During the quarter ended June 30, 2012, the Company’s deferred tax assets increased by $15.8 million to $34.3 million primarily due to non-cash charges related to goodwill impairment and severance. However, due to the cumulative losses it has experienced, the recoverability of substantially all of the deferred tax assets is uncertain. Therefore, the Company recorded an additional valuation allowance of $33.5 million resulting in a net tax expense of $19.5 million for the quarter.

Income tax as a percentage of pre-tax loss for the three months ended June 30, 2012 was negative 46.7% compared to an effective tax rate of 31.3% for the three months ended June 30, 2011. Exclusive of the effect of the increase in the tax valuation allowance, the effective income tax rate would have been 33.7%.

Income tax as a percentage of pre-tax loss for the six months ended June 30, 2012 was negative 41.1% compared to a tax rate of 35.1% for the six months ended June 30, 2011. Exclusive of the effect of the increase in the tax valuation allowances, the effective income tax rate would have been 34.0%.

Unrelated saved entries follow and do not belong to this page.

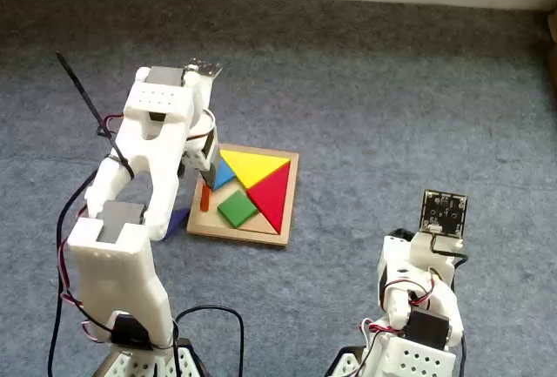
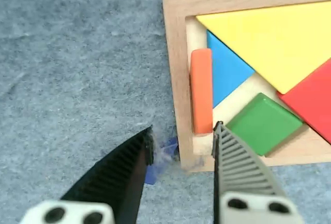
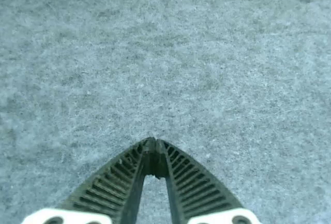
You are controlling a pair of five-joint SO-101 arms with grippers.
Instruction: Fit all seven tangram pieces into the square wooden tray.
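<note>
The square wooden tray lies on the carpet with a yellow triangle, a red triangle, a green square and a light blue triangle in it. An orange piece stands on edge against the tray's wall. A dark blue piece lies outside the tray at its corner. My left gripper is open and straddles that corner wall, one finger outside above the dark blue piece, the other by the orange piece's end. My right gripper is shut over bare carpet.
Grey carpet surrounds the tray on all sides. The right arm sits folded near the front, well away from the tray. The left arm hangs over the tray's left side and hides part of it.
</note>
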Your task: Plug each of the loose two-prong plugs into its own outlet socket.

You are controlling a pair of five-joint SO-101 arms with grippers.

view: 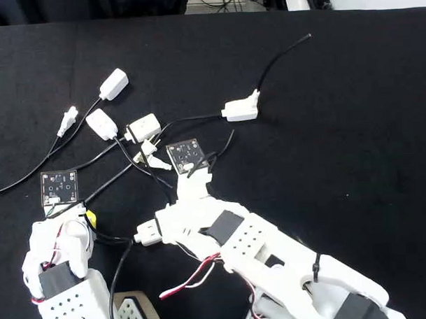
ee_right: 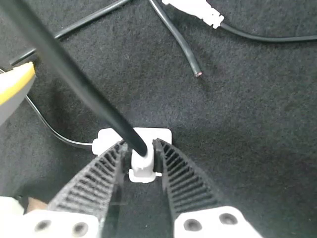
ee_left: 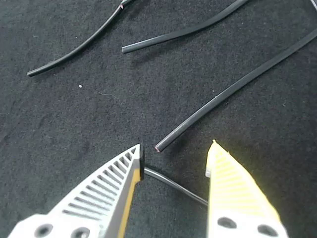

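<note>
Black felt-like cloth (view: 352,126) covers the table. At seven o'clock, the left gripper (ee_left: 176,145) holds ribbed wedge fingers spread above thin black cables (ee_left: 237,90). Boxy white plugs (view: 114,84) lie loose around eleven o'clock. Near six o'clock, the right gripper (ee_right: 139,144) pinches a smooth white plug (ee_right: 141,168) touching a rounded white plate (ee_right: 158,133).

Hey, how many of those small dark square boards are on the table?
2. One dark square board sits toward the left side of the table, the other near its middle. The arms may hide more.
</note>
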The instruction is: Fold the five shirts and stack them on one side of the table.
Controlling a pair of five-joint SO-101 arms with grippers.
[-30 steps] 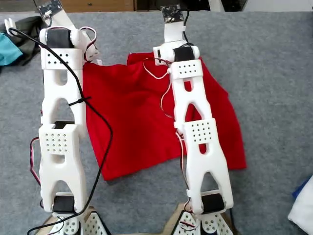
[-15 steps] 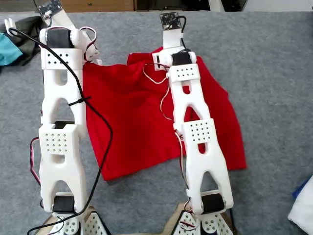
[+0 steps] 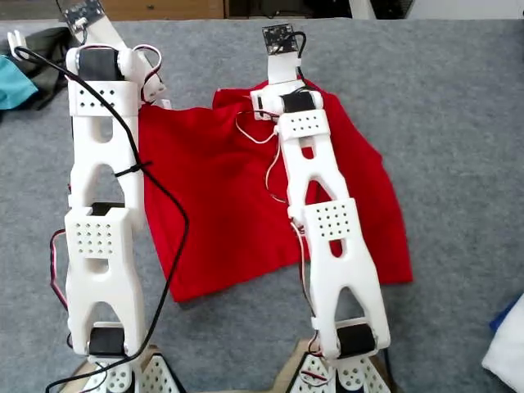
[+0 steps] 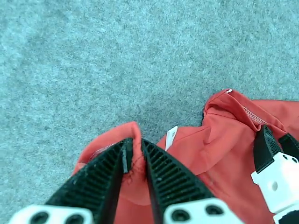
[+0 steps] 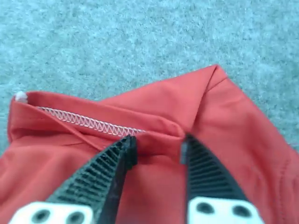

The Company and its subsidiaries are subject to U.S. Federal income tax as well as income tax of multiple state and foreign jurisdictions. As of June 30, 2012, the Company is subject to U.S. Federal income tax examinations for the years 2009 and 2010, and income tax examinations from various other jurisdictions for the years 2006 through 2010.

Earnings from the Company’s foreign subsidiaries are considered to be indefinitely reinvested. A distribution of these non-U.S. earnings in the form of dividends or otherwise would subject the Company to both U.S. Federal and state income taxes, as adjusted for tax credits and foreign withholding taxes.